Data Ingestion and Cleaning

Stocks

Extracted stock names from filenames and removed rows with missing data. Filtered out anomalies by removing rows with extreme values (more than two standard deviations away from the mean) and eliminated stocks with sparse historical data.

Tweets

Removed hyperlinks and special characters while retaining the “$” symbol for symbol mentions. Tokenized tweets and removed stopwords. Ensured consistent time zones by converting post dates from Unix timestamps to EST.

Bitcoin

Data arrived at per-minute intervals, aggregated to daily open, close, high, low, and summed volume. Verified continuity by removing a lone row with NaN values and ensured no duplicates based on timestamps.

Personal Loans

Cleaned high-level columns (e.g., removing “<” or “+” from employment-length fields). Applied imputation using medians for numeric fields and modes for categorical fields. Aligned acceptance and rejection rates with certain time windows to compare against financial market movements.

Data Enhancement

Tweet Sentiment

Used a lexicon-based approach (AFINN) to score each tokenized tweet. Summed word-level sentiment scores to classify each tweet as positive, negative, or neutral. Broadcasted the lexicon to all Spark executors to optimize join operations at scale.

Stocks

Merged with Nasdaq screener data to map each stock to a sector and industry. Computed daily percentage changes and “net sentiment” (positive minus negative counts on a given date). Created features such as log returns to smooth daily price fluctuations.

Bitcoin

Converted timestamps to dates in EST. Derived moving averages (5-day and 28-day SMA) and added forward-looking returns (1-, 3-, 7-, 14-day) to study if current sentiments could predict future price changes.

Insights

Twitter and Stock Prices

Correlation analysis between sentiment score and stock daily change showed minimal direct impact on price movements. However, higher sentiment activity tended to correlate with increased trading volume. This suggests that while social media buzz may not reliably push prices up or down, it can attract more traders on a given day.
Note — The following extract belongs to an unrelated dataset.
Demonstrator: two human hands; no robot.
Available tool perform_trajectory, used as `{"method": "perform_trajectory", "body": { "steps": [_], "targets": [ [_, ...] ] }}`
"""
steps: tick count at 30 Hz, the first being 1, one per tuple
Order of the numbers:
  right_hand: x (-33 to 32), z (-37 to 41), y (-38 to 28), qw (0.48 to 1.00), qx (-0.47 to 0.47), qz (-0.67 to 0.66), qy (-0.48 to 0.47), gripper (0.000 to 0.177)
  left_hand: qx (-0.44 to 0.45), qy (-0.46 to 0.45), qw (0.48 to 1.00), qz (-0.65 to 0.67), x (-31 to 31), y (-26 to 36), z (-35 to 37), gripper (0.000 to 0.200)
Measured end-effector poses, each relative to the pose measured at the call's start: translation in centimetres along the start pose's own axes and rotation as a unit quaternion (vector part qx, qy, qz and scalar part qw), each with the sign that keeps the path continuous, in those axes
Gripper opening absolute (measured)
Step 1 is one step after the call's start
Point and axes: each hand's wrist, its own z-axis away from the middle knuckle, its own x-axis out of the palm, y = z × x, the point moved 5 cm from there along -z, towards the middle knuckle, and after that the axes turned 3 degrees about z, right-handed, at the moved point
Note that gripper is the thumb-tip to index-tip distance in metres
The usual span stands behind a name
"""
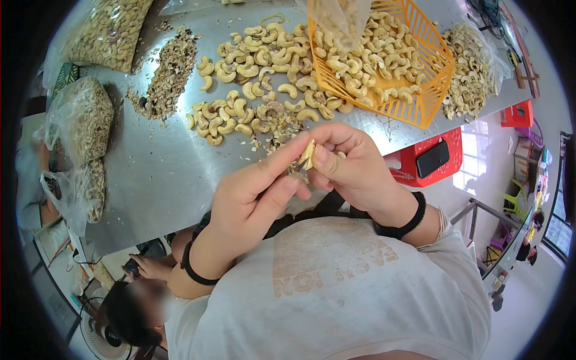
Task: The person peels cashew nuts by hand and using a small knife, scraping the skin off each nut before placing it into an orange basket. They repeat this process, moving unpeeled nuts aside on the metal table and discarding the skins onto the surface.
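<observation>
A pale yellow cashew nut (pixel 308 155) is pinched between my two hands, just above the near side of the metal table. My left hand (pixel 246 201) is closed, its index fingertip and thumb against the nut from the left. From the other side, the thumb and curled fingers of my right hand (pixel 357 165) grip the same nut. A dark bit shows under it between the fingers. Loose cashew nuts (pixel 222 120) and peeled skin flakes (pixel 277 135) lie on the table just beyond my fingertips.
An orange plastic basket (pixel 441 78) of cashews stands at the far right, near a bag of nut pieces (pixel 471 72). Skins form a heap (pixel 171 75) at left, beside filled plastic bags (pixel 84 114). A phone (pixel 432 159) rests on a red stool (pixel 408 171). Another person (pixel 135 306) sits at lower left.
</observation>
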Motion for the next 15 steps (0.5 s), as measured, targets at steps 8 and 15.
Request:
{"method": "perform_trajectory", "body": {
  "steps": [8,15],
  "targets": [
    [-0.4,-0.1,-0.7,0.999,-0.017,0.014,0.026,0.018,-0.037,0.028,0.999,0.023,-0.6,-0.6,-0.1,0.033],
    [-3.7,0.4,-7.3,0.94,-0.261,0.075,0.207,0.02,0.014,0.156,0.987,0.026,-2.8,-0.3,-0.4,0.031]
  ]
}}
The top stock that dipped the most in each sector for the year 2016 and 2017.

Bitcoin and Social Media

Bitcoin price showed little correlation with tweet sentiment. For instance, correlations between average price and positive, neutral, or negative tweet counts (within the same day) hovered around moderate to low values. This may reflect the diversified international nature of Bitcoin investors, who do not necessarily respond to the same sentiment cues as equity traders.

Shock Propagation with Graphs

Built a multi-sector relationship model using GraphX in Spark. Each node was a sector, and edges stored regression coefficients indicating how a sector’s return might be influenced by the prior returns of another sector. When artificially amplifying the Finance sector’s returns by a factor of 10, strong ripple effects appeared in Real Estate (massive gains) and a shift from losses to gains in Technology. Other sectors, such as Healthcare, showed slight negative effects. This highlights how a shock in one sector can cascade and alter the returns in others.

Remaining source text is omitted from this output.